Comment Re:Why the Canaries of all places? (Score 1) 333

I heard from Rupert Ursin that this is the longest free-space range on Earth that has significant infrastructure at both sides. This is to say, scientists can keep small optics labs in telescope buildings, and live in hotels. Also we had a 1 meter diameter telescope at the receiver station in Tenerife (normally used for optical communication with satellites), which is no small beast and it occupies its own dome. One could of course find many longer ranges between mountains, but logistics would become more expensive and difficult... we'd have to build and drive (or airlift) a container full of gear, and probably live in a tent for months.

Here is a picture of La Palma station sending a tracking beam to Tenerife, above clouds: http://www.vad1.com/lab/pictures/La-Palma-JKT-tracking-beam-4.jpg

By the way one doesn't get to clill out on beach very much. It's a long drive to the mountaintops where the observatories are situated. When I was there last April, we had snow in the mountains on both islands. I had, like, one day on beach and two weeks of night shifts in the labs. This still was a lot of fun :).

Comment Re:Pair (Score 1) 349

Did you check what spam filtering options are available at pair? The default could well be let your client filter, in your case Google, but you can change that to discard and play with the thresholds. Also make sure you switch on greylisting. However I agree that pair spam filter is not the best. It took me a while to set up, and the result in terms of false negatives and positives was still not perfect (though very close to that).

Comment Re:Pair (Score 1) 349

Second that. Have been a happy customer for 10+ years. Pair.com is not cheapest, but the uptime, stability and service (averaged over 10 years) are very good. Just email them and ask what they can do for you. I guess, your biggest cost with Pair will be bandwidth, but they have redundant connections and an extremely good uptime (I estimate 99.97%+). They are a trustworthy and very stable company.

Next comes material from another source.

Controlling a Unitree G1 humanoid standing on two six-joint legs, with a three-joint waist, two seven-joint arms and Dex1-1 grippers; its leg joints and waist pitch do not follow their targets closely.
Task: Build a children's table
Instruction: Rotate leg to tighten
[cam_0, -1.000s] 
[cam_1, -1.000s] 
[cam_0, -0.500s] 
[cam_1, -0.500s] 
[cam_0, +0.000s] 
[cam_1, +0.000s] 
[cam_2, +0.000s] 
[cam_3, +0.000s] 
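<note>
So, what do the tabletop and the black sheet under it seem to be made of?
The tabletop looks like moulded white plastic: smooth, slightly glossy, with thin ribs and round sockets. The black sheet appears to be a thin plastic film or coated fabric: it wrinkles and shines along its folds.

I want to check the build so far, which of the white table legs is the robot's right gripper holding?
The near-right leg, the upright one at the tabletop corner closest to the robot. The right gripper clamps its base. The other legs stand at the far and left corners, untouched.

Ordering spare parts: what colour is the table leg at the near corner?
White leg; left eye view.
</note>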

Comment Be nice and smart (Score 1) 635

Provide deep educational discounts, do a reasonable effort at protecting but not excessively much (because any technical protection will be cracked no matter what you do, it's a sport for tech kids out there), and finally don't freak about non-paying users... realise that they help you by making your software popular, and quite some of them will eventually pay, once they become heavy users and get in a position with funds available. Two cents from an academic user.

Comment Re:Angry? Probably more terrified. (Score 1) 119

if a stage failed, the rocket would be remotely destroyed along with the crew

There was such thing on the STS (in case it badly veered off the course into America's populated areas during launch), but I've never heard of a remote destroy mechanism on Russian manned space launches. There is a remotely activated capsule rescue-and-landing sequence, though.

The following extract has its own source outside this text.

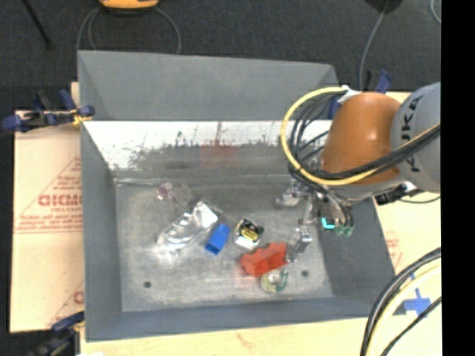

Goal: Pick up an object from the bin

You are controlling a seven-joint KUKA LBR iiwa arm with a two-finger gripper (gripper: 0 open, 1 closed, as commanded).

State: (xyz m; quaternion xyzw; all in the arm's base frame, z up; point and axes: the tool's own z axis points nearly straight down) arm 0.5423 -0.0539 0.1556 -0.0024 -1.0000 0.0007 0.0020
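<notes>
Red block (263, 259) lies front-right on bin (100, 221) floor. Six loose things in all: one red block, one blue block (217, 239), one crumpled clear plastic piece (178, 230), one small black-yellow item (249, 233), one clear round piece with green (273, 281), one pale clear bit (166, 192) at back left. End effector (298, 248) just beside red block's right end; wide or narrow, cannot tell. Round piece near front wall. Bare floor along left wall, front-left corner and back.

Robotics laboratory test cell: an industrial robot arm (364, 136), draped in looped cables (295, 124), reaches into a grey metal bin (208, 87) of loose test objects.
</notes>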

Comment Re:Why so angry? (Score 4, Insightful) 119

Something very wrong is currently happening within the Russian space industry

My theory is that between 1990 and about 2004, the Russian space industry lost and could hardly retain any yound engineers. As the result, it now lacks the most professional and mature 40-50 something space engineers who have energy to lead design projects. The few old workers who weathered the dark years are getting retired, while the last generation taken in the last few years hasn't yet got the experience.